Он уже тогда по третьему году псюрню свою муштровал, а она тах-та и осталась, вроде нужды нет: ни позвать, ни обозвать. Кабы она цапалась или блажила, или неслух, или пакости что-ль какие, оно бы предметней, а то — нет и взыскать не за что. Середь других навроде своя, а приглядеться — посторонняя. И масть посторонняя, и выходка, и собаки её не то боятся, не то связываться с ней жалкуют, не то гребуют или чужесть в ней чуют далёкую — не разберёшь. Тах-та смалу никто её не трогал, ни куска отбил, ни дорогу переступил, ну, и Никифор тах-та со всеми. Оно, конечно, как она остатняя и послабей, и прозванья нет, её и предметить трудно, и кнут ей в последний черёд, — таково Никифор соображал по привычке, а покамест он соображал, возросла она в полную силу и изо всех одна ни разу не битая вышла. Прошибки у неё никакой, подумаешь — мудрость науки превзошла с первоначалу и от матернего молока поболе Никифора умеет: только-от он команду сказал, только голос-от подал, она уже знает, чего велят и тоё команду сполняет ать-два, как на плацу.

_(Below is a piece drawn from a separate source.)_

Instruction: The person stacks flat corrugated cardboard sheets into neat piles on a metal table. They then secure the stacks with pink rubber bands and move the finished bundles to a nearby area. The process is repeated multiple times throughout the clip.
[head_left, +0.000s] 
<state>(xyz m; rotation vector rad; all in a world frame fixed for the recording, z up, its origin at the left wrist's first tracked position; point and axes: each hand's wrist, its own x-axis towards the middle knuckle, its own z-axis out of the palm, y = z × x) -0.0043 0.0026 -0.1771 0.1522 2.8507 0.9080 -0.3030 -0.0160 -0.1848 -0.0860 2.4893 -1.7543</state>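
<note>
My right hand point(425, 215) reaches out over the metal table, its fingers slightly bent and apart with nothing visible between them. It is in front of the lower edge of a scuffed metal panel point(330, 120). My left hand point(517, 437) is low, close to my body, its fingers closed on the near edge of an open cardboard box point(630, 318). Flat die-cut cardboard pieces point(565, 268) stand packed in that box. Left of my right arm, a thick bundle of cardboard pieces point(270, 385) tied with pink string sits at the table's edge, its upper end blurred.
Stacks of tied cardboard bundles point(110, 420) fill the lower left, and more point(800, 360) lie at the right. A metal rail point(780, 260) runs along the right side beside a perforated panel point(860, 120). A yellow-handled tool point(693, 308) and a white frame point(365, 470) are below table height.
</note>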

Ну, прошлогодним умом смекать все мастера. И Никифор не хуже кого-сь опосля доспел, что превосходная она изо всех собака, и цены на неё запродажной покуда ещё не выдумано, и не было таковой собаки на всём Далёком Востоке, и у японцев тоже не было. А хоть и была, так что? Особый талан, он повсегда неприметный, не нахрапом берёт, а чудным явленьем, и пока ты на чудо дивовался, рот разевал да скрипел середним своим умом, да на пальцах прикидывал, что к чему, талан с голоду — каторги не своей смертью помер, — не обидно? Скрозь тах-та от веку, что у японцев, что у нас, только у нас еще хуже. Вот и Никифор покуда своим умом сдюжил сказать, сколько времени прошло.

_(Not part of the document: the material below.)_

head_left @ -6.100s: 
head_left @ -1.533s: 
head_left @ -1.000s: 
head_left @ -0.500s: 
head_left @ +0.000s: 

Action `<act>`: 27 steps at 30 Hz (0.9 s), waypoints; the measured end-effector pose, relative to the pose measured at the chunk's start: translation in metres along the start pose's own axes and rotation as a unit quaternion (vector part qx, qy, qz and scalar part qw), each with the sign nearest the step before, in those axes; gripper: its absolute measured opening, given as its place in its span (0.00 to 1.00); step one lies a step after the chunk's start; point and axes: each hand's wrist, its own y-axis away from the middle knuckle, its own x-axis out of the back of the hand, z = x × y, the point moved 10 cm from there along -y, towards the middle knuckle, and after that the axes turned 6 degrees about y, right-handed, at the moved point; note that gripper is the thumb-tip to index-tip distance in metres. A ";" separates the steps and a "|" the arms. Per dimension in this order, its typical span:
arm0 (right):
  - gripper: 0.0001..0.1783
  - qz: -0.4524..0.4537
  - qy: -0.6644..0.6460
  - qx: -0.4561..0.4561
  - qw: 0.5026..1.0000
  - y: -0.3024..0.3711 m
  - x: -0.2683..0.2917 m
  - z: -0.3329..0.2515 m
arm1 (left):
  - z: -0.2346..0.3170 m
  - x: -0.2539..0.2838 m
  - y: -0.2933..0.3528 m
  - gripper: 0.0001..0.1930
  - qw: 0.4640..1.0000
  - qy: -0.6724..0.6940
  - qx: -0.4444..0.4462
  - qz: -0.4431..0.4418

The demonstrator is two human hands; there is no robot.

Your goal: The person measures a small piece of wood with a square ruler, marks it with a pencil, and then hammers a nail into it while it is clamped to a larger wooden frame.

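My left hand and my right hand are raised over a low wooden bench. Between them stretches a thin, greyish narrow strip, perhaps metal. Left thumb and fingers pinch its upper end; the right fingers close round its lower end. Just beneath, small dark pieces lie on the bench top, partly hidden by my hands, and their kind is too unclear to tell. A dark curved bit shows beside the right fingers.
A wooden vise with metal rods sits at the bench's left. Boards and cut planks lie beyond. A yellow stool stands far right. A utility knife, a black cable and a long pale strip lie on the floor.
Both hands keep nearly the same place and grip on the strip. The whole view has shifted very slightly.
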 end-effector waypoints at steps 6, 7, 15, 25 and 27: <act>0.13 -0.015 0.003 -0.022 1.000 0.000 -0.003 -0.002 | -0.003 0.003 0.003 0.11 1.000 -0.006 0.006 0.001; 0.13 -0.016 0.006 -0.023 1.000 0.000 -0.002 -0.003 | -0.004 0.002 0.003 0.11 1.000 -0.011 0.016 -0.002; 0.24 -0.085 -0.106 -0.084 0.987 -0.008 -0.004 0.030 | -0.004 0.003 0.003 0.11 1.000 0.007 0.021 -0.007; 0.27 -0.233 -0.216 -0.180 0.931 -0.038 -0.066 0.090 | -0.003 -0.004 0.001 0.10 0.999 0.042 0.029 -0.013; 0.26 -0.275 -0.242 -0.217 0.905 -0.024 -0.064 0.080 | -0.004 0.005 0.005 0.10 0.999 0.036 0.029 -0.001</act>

Того он и осерчал, а как не серчать? — все битые, одна она — нет. С того и зло в нём возгорелось, а это такая зараза прилипчивая, зло, дай-от ему волю, попадёшь в неволю. Ну, решил: «А вот возьму и побью; сейчас-от возьму и побью; мало что без причины, зато для счёту». А сам навкось на неё — глядь! Тут те и предмет: уши стремя вгору пошли, губы тронулись, ножи в чёрном роте блистанули и шерсть на холке дыбом — ерофеичем задралась, ровно шепнул он ей на ушко: «Сейчас тебя бить буду». А Никифор, хоть он у собак за учёного, а тоже от них обратной науке учится. Животина зря грозить не станет и зубы у неё не для шутейства; раз она их кому показала, тот пущай побережётся и век помнит: страх и смех у собак на хвосте, а на морде совсем другая прописка. То-то, чёренькая! То-то, смирненькая! То-то, тихий омут, чертей полно!»